**WHAT IS EXPECTED**
Reproduce the listing that follows word for word, without its pictures.

**DATASET CONTENT**
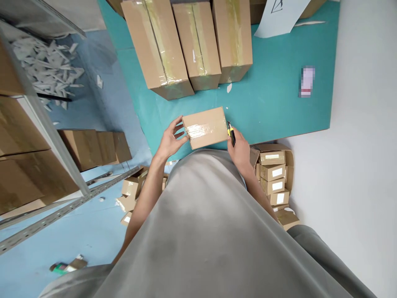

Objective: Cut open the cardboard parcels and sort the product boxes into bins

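A small cardboard box sealed with clear, shiny tape lies slightly turned near the front edge of the green tabletop. At its left end is my left hand, with the thumb and curved fingers against the box's edge. My right hand is closed around a black and yellow utility knife, close beside the box's right end. The knife's tip points away from me. Whether the right fingers also touch the box is hidden.
Larger taped cartons line the table's far side, by a white sheet. A blurred pinkish item lies at right. Below is an open carton of small boxes. Shelving with cartons stands left; white scraps lie beyond.
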Demonstrator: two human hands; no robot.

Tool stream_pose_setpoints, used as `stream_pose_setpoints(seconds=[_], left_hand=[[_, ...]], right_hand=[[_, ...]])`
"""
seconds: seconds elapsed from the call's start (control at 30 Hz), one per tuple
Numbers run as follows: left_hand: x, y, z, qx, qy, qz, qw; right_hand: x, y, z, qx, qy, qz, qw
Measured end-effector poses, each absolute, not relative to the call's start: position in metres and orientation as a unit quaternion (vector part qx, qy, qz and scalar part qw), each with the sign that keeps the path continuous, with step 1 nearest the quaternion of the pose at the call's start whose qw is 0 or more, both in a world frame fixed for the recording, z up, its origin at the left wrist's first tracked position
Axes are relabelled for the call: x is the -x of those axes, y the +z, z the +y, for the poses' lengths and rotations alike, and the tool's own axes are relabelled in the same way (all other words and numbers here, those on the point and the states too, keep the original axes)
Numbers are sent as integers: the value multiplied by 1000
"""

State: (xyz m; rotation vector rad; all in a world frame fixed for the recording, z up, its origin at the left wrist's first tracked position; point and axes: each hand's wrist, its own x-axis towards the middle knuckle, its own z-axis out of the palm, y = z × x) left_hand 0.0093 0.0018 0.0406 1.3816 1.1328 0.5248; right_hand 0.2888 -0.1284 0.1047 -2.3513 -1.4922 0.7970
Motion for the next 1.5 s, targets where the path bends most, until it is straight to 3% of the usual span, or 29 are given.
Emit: stream_pose_setpoints(seconds=[0.37,0.63,0.83,1.5], left_hand=[[-24,32,-5,-596,236,513,571],[-62,85,-2,-743,240,425,458],[-105,86,-1,-809,164,289,485],[-103,66,3,-790,196,242,528]], right_hand=[[-283,106,-127,823,264,-493,96],[-284,127,-129,823,263,-494,94],[-275,151,-120,828,278,-485,47],[-233,180,-79,870,250,-406,-127]])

**OUTPUT OF THE TASK**
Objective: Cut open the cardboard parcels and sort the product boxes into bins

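A small cardboard box sealed with clear, shiny tape lies slightly turned near the front edge of the green tabletop. At its left end is my left hand, with the thumb and curved fingers against the box's edge. My right hand is closed around a black and yellow utility knife, close beside the box's right end. The knife's tip points away from me. Whether the right fingers also touch the box is hidden.
Larger taped cartons line the table's far side, by a white sheet. A blurred pinkish item lies at right. Below is an open carton of small boxes. Shelving with cartons stands left; white scraps lie beyond.
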Demonstrator: two human hands; no robot.

Tool stream_pose_setpoints, used as `stream_pose_setpoints(seconds=[_], left_hand=[[_, ...]], right_hand=[[_, ...]])`
"""
seconds: seconds elapsed from the call's start (control at 30 Hz), one per tuple
Numbers run as follows: left_hand: x, y, z, qx, qy, qz, qw; right_hand: x, y, z, qx, qy, qz, qw
Measured end-effector poses, each absolute, not relative to the call's start: position in metres and orientation as a unit quaternion (vector part qx, qy, qz and scalar part qw), each with the sign that keeps the path continuous, with step 1 nearest the quaternion of the pose at the call's start whose qw is 0 or more, both in a world frame fixed for the recording, z up, its origin at the left wrist's first tracked position
Axes are relabelled for the call: x is the -x of those axes, y the +z, z the +y, for the poses' lengths and rotations alike, and the tool's own axes are relabelled in the same way (all other words and numbers here, those on the point and the states too, keep the original axes)
Numbers are sent as integers: the value multiplied by 1000
"""

State: (xyz m; rotation vector rad; all in a world frame fixed for the recording, z up, its origin at the left wrist's first tracked position; point and axes: each hand's wrist, its own x-axis towards the middle knuckle, its own z-axis out of the palm, y = z × x) left_hand 0.0093 0.0018 0.0406 1.3816 1.1328 0.5248; right_hand 0.2888 -0.1284 0.1047 -2.3513 -1.4922 0.7970
Motion for the next 1.5 s, targets where the path bends most, until it is straight to 3% of the usual span, or 29 are given.
Emit: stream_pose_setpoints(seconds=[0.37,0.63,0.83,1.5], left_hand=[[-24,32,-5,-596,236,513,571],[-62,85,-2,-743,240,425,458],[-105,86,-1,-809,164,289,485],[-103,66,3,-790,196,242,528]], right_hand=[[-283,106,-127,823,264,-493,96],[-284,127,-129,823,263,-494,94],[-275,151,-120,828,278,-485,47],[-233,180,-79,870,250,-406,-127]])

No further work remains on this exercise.